▸ **Requirement**:
Before returning the data, strip out the pictures and keep everything else exactly the same.

^^^^^^^^^^^^^^^^

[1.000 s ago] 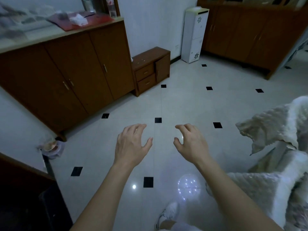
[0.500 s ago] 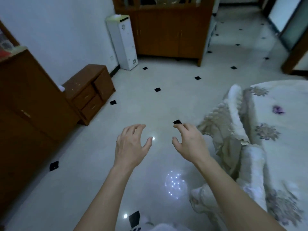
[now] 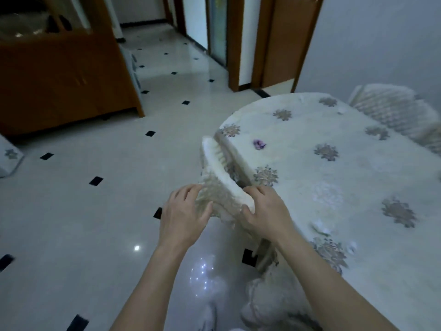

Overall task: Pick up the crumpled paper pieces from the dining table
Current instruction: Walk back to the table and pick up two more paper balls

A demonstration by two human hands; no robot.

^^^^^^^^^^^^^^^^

▸ **Solved problem**:
[1.000 s ago] 
[0.500 s ago] 
[now] 

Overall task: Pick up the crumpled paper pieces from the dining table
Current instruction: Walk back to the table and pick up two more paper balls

A demonstration by two human hands; no robot.

This exercise requires no further output.